Le poids des preuves

Dans le domaine des soins, comment évaluer un progrès, sinon en cherchant les preuves de meilleure efficacité, de moindres effets indésirables ou de meilleure praticité ?

Quand on est face à des preuves, quel poids leur accorder ? Et à partir de quel niveau ces preuves suffisent-elles à étayer la décision de celui qui évalue le progrès ?

La décision peut-elle être emportée par le simple avis d'une personne, fût-elle experte du sujet ? Par un argument d'autorité ? Ou ne doit-on pas préférer des preuves qui ont plus de poids ?

Depuis la fin du vingtième siècle, dans le domaine des soins, le poids des preuves est souvent coté par grades : il est habituel de considérer que les essais cliniques comparatifs, randomisés, en double aveugle, et bien menés, apportent les preuves qui ont le plus de poids. Beaucoup plus de poids qu'un argument d'autorité, et aussi plus de poids que d'autres types d'études. Par exemple, celles dites de cohortes où l'on dénombre des événements dans des groupes de personnes trop différents pour avoir la certitude que seul le traitement évalué explique une différence observée.

Pour autant, le poids d'un seul essai comparatif est-il toujours suffisant pour faire pencher la balance et emporter la décision de celui qui évalue le progrès ?

Dans le domaine du médicament, il est courant de voir des autorisations de mise sur le marché (AMM) accordées sur la base d'un seul essai, souvent en comparaison à un placebo alors que d'autres options thérapeutiques existent.
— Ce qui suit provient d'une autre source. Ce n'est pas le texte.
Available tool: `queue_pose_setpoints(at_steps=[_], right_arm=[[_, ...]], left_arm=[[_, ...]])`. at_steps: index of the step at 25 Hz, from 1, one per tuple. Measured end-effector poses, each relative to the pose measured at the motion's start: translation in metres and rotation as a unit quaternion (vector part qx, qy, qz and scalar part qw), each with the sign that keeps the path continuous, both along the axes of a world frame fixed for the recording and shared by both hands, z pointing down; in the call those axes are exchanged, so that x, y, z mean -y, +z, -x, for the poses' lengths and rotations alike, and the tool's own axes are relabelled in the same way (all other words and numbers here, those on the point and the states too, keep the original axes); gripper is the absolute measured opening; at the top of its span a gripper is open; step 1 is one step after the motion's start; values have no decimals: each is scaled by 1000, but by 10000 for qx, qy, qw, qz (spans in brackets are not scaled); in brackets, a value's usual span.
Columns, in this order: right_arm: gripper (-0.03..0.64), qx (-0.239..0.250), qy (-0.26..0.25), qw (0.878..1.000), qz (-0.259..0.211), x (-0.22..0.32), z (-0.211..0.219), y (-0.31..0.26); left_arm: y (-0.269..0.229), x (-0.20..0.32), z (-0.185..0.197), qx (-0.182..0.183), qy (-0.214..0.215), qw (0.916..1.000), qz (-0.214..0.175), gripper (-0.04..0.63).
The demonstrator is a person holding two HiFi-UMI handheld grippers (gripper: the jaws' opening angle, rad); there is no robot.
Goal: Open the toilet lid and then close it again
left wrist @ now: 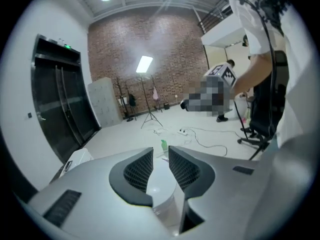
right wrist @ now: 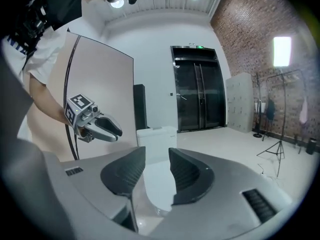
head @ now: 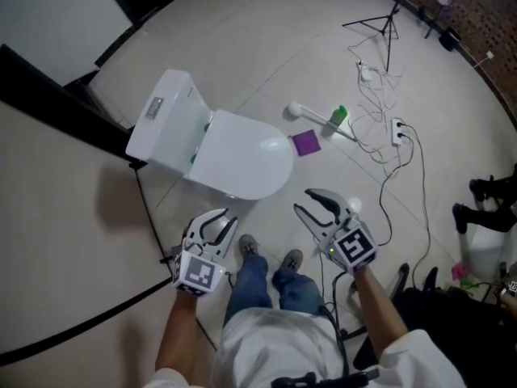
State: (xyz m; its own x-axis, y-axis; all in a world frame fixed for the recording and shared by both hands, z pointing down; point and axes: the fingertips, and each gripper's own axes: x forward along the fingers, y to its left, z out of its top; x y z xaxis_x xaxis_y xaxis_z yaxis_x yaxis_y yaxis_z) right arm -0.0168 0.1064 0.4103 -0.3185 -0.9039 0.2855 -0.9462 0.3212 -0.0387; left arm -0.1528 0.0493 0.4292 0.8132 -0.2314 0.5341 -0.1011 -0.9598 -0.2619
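Note:
The white toilet [head: 242, 156] stands on the tiled floor, its lid down and its tank [head: 166, 120] to the left. My left gripper [head: 220, 219] hovers just short of the bowl's front rim, jaws slightly apart with nothing between them. My right gripper [head: 305, 200] hangs to the right of the bowl's front, open and empty. In the left gripper view the closed lid [left wrist: 161, 186] shows through the narrow gap of the left gripper [left wrist: 160, 153]. The right gripper [right wrist: 157, 156] faces the tank [right wrist: 156, 136] and lid [right wrist: 159, 184], and the left gripper [right wrist: 100, 126] hangs at the left.
Right of the bowl lie a white brush [head: 311, 115], a green bottle [head: 338, 118] and a purple pad [head: 305, 142]. Cables and a power strip [head: 397, 132] trail across the floor, with a tripod stand [head: 380, 24] behind them. A dark panel [head: 73, 107] stands behind the tank, and a black chair [head: 420, 297] is at the lower right.

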Motion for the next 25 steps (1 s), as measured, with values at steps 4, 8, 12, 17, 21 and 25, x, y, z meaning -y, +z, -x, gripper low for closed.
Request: queue_pose_setpoints(at_steps=[4, 8, 12, 17, 21, 25], right_arm=[[153, 110, 444, 9986, 257, -15, -6, 46], [153, -22, 912, 9943, 553, -19, -10, 105], [153, -101, 1295, 9892, 683, -10, 1, 172], [153, -34, 1433, 9860, 854, 2, 22, 245], [153, -112, 1325, 9856, 1046, -3, 45, 289], [153, -120, 1366, 9848, 1070, -14, 52, 308]], left_arm=[[62, 12, -3, 840, 498, 9942, -448, 174], [147, 34, -6, 1635, 938, 9795, -706, 207], [242, 52, -9, 2157, 1487, 9594, -1042, 207], [340, 59, -23, 2550, 2132, 9305, -1539, 207], [399, 66, -29, 2776, 2237, 9172, -1780, 228], [428, 73, -35, 2791, 2326, 9103, -1983, 229]])
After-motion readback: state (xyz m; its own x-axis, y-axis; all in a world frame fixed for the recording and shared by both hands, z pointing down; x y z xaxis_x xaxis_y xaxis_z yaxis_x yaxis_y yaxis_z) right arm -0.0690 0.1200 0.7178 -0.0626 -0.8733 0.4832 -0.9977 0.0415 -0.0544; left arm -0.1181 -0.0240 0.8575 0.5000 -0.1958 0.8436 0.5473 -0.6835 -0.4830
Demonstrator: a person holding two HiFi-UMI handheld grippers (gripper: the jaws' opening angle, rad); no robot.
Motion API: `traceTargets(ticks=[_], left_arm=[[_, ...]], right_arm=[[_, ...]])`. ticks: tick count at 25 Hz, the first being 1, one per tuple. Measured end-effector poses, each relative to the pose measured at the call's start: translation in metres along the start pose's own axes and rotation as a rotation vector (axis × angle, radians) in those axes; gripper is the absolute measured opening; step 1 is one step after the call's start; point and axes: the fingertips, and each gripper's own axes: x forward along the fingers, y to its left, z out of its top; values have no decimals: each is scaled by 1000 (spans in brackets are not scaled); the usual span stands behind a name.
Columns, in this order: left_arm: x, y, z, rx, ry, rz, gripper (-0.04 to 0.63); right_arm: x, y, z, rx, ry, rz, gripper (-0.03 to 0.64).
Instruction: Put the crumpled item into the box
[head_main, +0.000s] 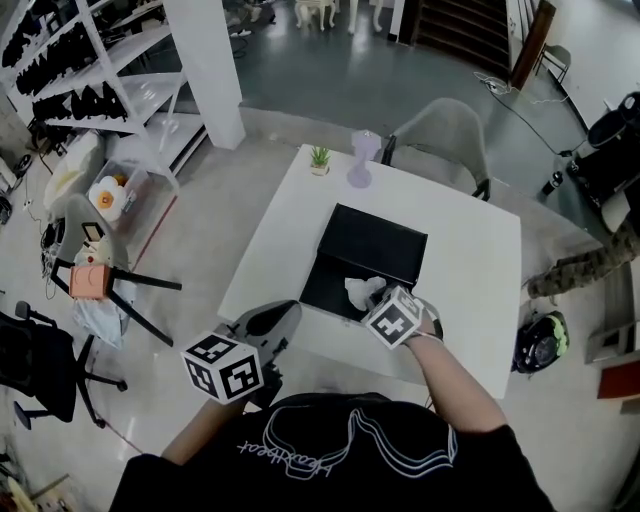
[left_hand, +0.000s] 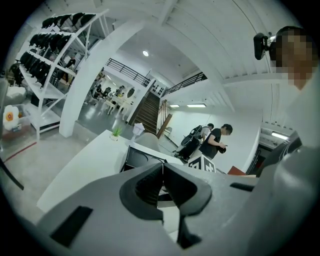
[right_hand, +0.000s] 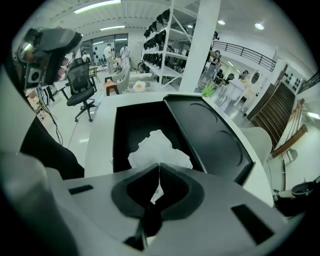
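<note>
Our right gripper (right_hand: 159, 167) has its jaws closed on a corner of the crumpled item (right_hand: 159, 150), a thin strip of it pinched between the pads. From that pinch the item's longer run leads away from the jaws along the box (right_hand: 127, 125), widening and ending in a ragged peak. It is white, thin and creased, like tissue. It sits over the near end of the open black box, whose lid lies flat beside it on the white table (head_main: 470, 260). Our left gripper (left_hand: 162, 167) hangs off the table's near edge, jaws together and empty.

Black box (head_main: 326, 284), white crumpled item (head_main: 362, 292) — white table (head_main: 480, 270)
</note>
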Motion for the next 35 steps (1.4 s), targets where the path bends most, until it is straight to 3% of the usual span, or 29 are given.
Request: traceTargets(ticks=[3, 9, 13, 18, 23, 29, 35], left_arm=[[2, -1, 1, 3, 2, -16, 8], [2, 4, -1, -2, 2, -23, 8], [7, 4, -2, -7, 9, -31, 8], [11, -3, 0, 10, 16, -57, 8], [17, -12, 1, 19, 22, -85, 8], [21, -30, 12, 45, 12, -128, 8], [15, -60, 29, 58, -20, -207, 8]], right_arm=[[6, 3, -2, -8, 37, 17, 17], [3, 13, -4, 43, 19, 73, 120], [-7, 9, 2, 77, -53, 61, 184], [-25, 3, 3, 175, -153, 69, 183], [-55, -2, 13, 319, -326, 101, 144], [-129, -4, 49, 475, -678, 108, 3], [-193, 18, 70, 496, -899, 211, 3]])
Preuve jugée suffisante par certaines agences du médicament pour accorder une AMM. Mais preuve souvent de trop faible poids pour conclure à un progrès thérapeutique tangible.

C'est en pondérant l'ensemble des données, sans parti pris et en toute liberté d'esprit, au fil du temps, que Prescrire prend en compte des faisceaux de preuves concordants. Y compris des preuves considérées de moindre poids, quand la "somme" de leurs poids pèse plus que celui d'un essai comparatif. Par exemple, des preuves apportées par des cohortes de plusieurs dizaines de milliers de patients ont conduit Prescrire à nuancer ses propositions sur la place de certains anticoagulants chez des patients qui ont une fibrillation auriculaire (lire aussi "Anticoagulant oral dans la fibrillation auriculaire").

Car, quand on s'intéresse de près aux effets indésirables des médicaments et pas seulement à leur efficacité, les essais randomisés ne sont pas toujours la source de données la plus pertinente. Des preuves considérées de moindre poids quand il s'agit d'évaluer l'efficacité sont parfois davantage à prendre en compte, et suffisantes pour d'abord ne pas nuire.